→ Required work
Every line below needs to be printed again exactly, without any of its pictures.

→ Dataset content
◇ ◇ ◇
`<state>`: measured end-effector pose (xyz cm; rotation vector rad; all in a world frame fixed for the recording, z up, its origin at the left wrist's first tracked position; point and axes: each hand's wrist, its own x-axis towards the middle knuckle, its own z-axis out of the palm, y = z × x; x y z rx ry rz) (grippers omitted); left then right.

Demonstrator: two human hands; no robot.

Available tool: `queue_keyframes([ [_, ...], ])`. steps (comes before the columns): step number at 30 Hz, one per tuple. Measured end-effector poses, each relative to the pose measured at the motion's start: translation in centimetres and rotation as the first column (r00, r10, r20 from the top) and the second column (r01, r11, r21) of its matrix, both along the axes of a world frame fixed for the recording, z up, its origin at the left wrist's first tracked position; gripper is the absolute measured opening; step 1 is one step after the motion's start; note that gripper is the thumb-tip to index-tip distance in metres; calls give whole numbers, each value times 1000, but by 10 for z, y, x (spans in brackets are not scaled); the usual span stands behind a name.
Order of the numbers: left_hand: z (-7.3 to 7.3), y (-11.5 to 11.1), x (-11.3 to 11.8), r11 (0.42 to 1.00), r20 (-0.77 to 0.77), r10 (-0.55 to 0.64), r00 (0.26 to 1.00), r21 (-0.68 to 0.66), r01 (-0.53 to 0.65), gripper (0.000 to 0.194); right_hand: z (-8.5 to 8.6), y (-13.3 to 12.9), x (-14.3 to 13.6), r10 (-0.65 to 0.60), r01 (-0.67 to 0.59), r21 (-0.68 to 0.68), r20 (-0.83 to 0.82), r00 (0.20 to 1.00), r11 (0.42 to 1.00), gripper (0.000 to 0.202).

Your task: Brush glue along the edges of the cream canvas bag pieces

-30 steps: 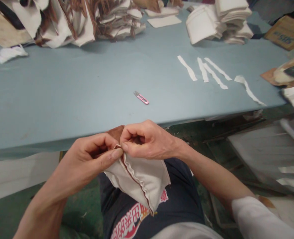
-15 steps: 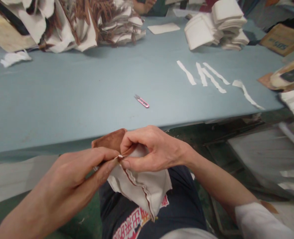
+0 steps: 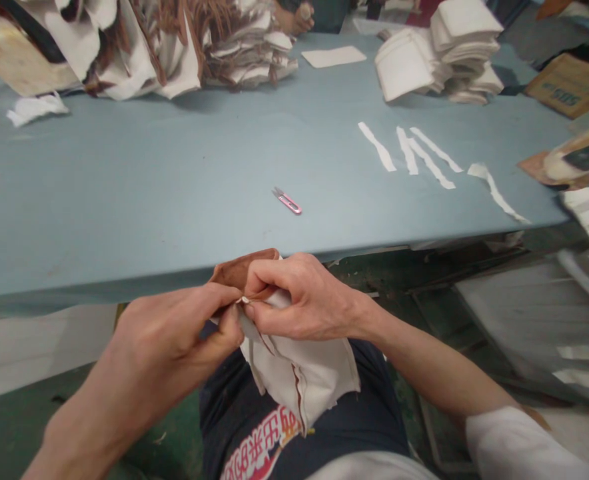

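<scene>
Over my lap hangs a sewn fabric piece (image 3: 319, 373), off-white on one face and brown on the other, with a brown-edged seam running down it. My left hand (image 3: 174, 327) pinches its upper edge between thumb and fingers. Close beside, fingertips nearly touching the left ones, my right hand (image 3: 299, 297) pinches the same seam. The brown face (image 3: 239, 265) shows behind the hands, near the table edge. Pink-handled thread snips (image 3: 287, 201) lie on the table beyond, touched by neither hand.
The blue-green table (image 3: 139, 187) bears heaped brown-and-white pieces (image 3: 164, 53) at back left and stacked off-white pieces (image 3: 424, 57) at back right. Several white strips (image 3: 407, 150) lie at right. A cardboard box (image 3: 567, 87) stands far right. Another person's hand (image 3: 299, 19) shows at the far side.
The fabric piece has shifted slightly right and more of its brown face shows. My left thumb has bent and moved along the seam; both hands still pinch it.
</scene>
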<state>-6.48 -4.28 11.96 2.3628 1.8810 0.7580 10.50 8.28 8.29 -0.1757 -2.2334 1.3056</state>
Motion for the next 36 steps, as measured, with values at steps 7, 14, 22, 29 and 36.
queue_keyframes([
  [7,-19,6,11,992,476,127,870,-72,-105,19,-1,-6,-1,51,-32,-186,97,994,982,22],
  [14,-26,0,4,967,601,144,786,-254,17,16,1,2,0,126,-65,-275,210,970,959,26],
  [22,-27,1,-11,913,626,188,757,-395,100,21,12,7,10,129,-110,-121,164,978,987,7],
  [29,-26,1,-5,903,585,205,785,-422,79,26,13,4,17,-54,5,314,146,988,949,5],
  [36,-16,6,14,931,520,186,834,-365,20,27,4,1,14,-109,126,332,-68,992,935,14],
])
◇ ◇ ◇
→ Solution for this task
`<state>`: measured end-effector pose (xyz cm; rotation vector rad; all in a world frame fixed for the recording, z up, its origin at the left wrist's first tracked position; point and axes: each hand's wrist, its own x-axis towards the middle knuckle, its own z-axis out of the palm, y = z × x; x y z rx ry rz) (grippers omitted); left then right.

Demonstrator: two human hands; no robot.

Available tool: `queue_keyframes([ [_, ...], ])`. steps (comes before the columns): step number at 30 Hz, one per tuple. Measured end-effector poses, each relative to the pose measured at the motion's start: translation in centimetres and rotation as the first column (r00, r10, r20 from the top) and the second column (r01, r11, r21) of its matrix, both along the axes of a world frame fixed for the recording, z up, its origin at the left wrist's first tracked position; gripper is the absolute measured opening; step 1 is one step after the motion's start; note that gripper is the thumb-tip to index-tip distance in metres; calls give whole numbers, each value times 1000, but by 10 for z, y, x (spans in brackets are not scaled); the usual span stands behind a name.
Order of the numbers: left_hand: z (-7.3 to 7.3), y (-11.5 to 11.1), x (-11.3 to 11.8), r11 (0.42 to 1.00), r20 (-0.77 to 0.77), r10 (-0.55 to 0.64), r00 (0.26 to 1.00), r21 (-0.68 to 0.66), r01 (-0.53 to 0.65), gripper (0.000 to 0.194); right_hand: z (-8.5 to 8.6), y (-13.3 to 12.9), x (-14.3 to 13.6), r10 (-0.65 to 0.60), r01 (-0.67 to 0.59), r21 (-0.68 to 0.68), r20 (-0.83 to 0.82), r00 (0.20 to 1.00), r11 (0.42 to 1.00), gripper (0.000 to 0.202).

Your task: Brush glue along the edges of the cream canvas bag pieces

-30 steps: 
-15 steps: 
+0 steps: 

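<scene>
Over my lap hangs a sewn fabric piece (image 3: 319, 373), off-white on one face and brown on the other, with a brown-edged seam running down it. My left hand (image 3: 174, 327) pinches its upper edge between thumb and fingers. Close beside, fingertips nearly touching the left ones, my right hand (image 3: 299, 297) pinches the same seam. The brown face (image 3: 239, 265) shows behind the hands, near the table edge. Pink-handled thread snips (image 3: 287, 201) lie on the table beyond, touched by neither hand.
The blue-green table (image 3: 139, 187) bears heaped brown-and-white pieces (image 3: 164, 53) at back left and stacked off-white pieces (image 3: 424, 57) at back right. Several white strips (image 3: 407, 150) lie at right. A cardboard box (image 3: 567, 87) stands far right. Another person's hand (image 3: 299, 19) shows at the far side.
The fabric piece has shifted slightly right and more of its brown face shows. My left thumb has bent and moved along the seam; both hands still pinch it.
</scene>
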<state>-6.48 -4.28 11.96 2.3628 1.8810 0.7580 10.50 8.28 8.29 -0.1757 -2.2334 1.3056</state>
Motion for the next 36 steps, as measured, with values at steps 7, 14, 22, 29 and 36.
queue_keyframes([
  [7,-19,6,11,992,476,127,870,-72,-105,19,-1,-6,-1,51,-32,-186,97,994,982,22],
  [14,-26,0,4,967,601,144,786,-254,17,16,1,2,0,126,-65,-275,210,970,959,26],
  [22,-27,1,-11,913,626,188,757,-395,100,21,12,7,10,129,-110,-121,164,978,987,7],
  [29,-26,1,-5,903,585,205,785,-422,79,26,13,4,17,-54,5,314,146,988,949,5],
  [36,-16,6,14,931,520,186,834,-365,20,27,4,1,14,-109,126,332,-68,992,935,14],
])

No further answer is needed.